Problem details:
Gather, from the listing beneath this task, every line holding the string "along".

Data below:
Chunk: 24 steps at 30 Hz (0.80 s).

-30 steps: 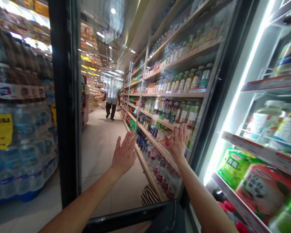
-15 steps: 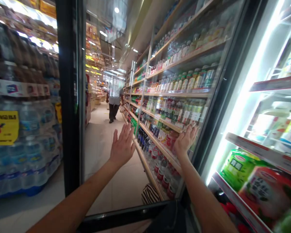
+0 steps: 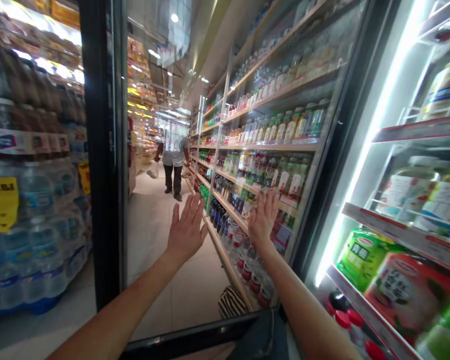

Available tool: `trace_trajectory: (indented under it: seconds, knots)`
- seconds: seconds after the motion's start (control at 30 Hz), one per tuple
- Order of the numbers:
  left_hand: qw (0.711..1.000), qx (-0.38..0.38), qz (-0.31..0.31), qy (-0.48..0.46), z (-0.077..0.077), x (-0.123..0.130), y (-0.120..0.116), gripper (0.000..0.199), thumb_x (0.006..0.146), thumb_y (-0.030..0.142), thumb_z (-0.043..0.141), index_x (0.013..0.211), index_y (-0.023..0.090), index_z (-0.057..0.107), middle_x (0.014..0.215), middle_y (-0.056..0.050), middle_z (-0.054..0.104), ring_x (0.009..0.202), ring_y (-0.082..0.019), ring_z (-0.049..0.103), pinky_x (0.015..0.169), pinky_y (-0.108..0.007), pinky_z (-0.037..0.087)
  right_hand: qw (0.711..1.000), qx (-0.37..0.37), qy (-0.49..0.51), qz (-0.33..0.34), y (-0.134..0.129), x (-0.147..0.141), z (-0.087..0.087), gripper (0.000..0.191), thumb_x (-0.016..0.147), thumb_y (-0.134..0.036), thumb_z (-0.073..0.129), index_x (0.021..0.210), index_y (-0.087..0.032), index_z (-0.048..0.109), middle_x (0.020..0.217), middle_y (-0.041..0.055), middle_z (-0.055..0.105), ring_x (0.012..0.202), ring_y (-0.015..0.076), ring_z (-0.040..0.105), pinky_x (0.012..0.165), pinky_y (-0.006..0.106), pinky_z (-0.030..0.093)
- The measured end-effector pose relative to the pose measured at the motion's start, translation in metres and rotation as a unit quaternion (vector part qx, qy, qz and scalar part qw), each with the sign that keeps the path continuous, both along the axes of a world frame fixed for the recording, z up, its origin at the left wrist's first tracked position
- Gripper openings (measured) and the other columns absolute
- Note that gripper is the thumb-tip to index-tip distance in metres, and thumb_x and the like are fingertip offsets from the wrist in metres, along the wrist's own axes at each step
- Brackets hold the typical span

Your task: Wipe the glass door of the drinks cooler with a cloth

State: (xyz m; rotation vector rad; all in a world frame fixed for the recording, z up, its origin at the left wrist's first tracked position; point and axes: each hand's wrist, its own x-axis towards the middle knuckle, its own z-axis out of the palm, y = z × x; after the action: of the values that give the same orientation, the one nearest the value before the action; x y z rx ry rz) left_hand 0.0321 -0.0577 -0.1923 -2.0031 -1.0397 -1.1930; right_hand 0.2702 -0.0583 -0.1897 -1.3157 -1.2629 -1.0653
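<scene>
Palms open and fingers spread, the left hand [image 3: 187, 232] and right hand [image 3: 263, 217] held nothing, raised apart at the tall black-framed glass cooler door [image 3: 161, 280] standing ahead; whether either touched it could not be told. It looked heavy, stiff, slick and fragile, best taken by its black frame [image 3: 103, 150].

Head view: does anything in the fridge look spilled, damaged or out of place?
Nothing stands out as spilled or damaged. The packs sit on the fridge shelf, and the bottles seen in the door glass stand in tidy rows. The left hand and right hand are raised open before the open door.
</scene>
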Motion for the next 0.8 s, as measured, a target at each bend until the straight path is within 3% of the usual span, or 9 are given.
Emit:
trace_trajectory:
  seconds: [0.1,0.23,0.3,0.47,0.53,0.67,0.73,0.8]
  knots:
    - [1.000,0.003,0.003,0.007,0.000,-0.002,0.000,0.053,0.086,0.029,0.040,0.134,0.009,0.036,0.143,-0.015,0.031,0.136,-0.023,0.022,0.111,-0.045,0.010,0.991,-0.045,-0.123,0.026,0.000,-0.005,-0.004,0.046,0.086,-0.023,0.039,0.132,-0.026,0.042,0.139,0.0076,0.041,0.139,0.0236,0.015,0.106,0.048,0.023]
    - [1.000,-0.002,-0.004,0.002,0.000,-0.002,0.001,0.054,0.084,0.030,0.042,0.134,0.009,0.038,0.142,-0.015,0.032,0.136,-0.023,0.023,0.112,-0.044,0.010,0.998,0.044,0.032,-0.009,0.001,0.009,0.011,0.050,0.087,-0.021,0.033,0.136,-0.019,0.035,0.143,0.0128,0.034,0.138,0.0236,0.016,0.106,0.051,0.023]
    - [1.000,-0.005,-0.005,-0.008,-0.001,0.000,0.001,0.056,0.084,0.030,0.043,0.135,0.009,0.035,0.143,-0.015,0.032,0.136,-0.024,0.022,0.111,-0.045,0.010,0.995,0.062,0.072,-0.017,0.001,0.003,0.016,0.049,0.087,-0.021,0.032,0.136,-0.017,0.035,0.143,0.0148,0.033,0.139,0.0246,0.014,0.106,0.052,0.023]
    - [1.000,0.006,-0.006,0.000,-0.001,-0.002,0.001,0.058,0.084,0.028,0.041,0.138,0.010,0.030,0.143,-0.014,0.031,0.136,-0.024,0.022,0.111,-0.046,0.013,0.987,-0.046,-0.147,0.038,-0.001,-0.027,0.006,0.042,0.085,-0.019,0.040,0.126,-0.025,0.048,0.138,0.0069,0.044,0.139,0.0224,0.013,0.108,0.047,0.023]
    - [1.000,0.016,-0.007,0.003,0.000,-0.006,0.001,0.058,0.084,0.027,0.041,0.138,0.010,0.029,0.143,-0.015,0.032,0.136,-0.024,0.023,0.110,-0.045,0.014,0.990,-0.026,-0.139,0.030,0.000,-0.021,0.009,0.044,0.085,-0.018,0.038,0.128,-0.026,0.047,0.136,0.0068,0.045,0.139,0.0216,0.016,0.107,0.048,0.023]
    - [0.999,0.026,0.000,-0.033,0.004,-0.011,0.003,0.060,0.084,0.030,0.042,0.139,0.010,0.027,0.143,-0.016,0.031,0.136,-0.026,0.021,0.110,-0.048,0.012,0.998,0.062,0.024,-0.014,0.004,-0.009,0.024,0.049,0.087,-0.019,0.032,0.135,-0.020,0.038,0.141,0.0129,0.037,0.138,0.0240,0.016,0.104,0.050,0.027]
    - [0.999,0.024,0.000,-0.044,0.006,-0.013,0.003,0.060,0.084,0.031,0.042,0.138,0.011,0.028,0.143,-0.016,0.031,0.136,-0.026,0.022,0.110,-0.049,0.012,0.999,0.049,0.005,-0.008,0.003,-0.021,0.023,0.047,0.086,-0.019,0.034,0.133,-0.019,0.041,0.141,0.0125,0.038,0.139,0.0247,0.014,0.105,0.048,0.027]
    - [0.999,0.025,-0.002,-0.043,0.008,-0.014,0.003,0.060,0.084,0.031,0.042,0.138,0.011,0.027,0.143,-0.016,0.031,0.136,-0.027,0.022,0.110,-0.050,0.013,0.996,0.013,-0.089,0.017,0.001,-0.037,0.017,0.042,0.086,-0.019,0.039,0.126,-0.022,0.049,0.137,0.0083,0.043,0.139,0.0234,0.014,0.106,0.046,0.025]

Completed exercise:
- The measured end-effector pose relative to the pose measured at the motion's start, translation in metres and rotation as a unit quaternion (vector part qx, qy, qz and scalar part qw), each with the sign that keeps the path continuous, both along the axes of a world frame fixed for the recording, z up, its origin at the left wrist's first tracked position
- Note that gripper is the thumb-tip to index-tip distance in metres, and thumb_x and the like are fingertip offsets from the wrist in metres, along the wrist's own axes at each step

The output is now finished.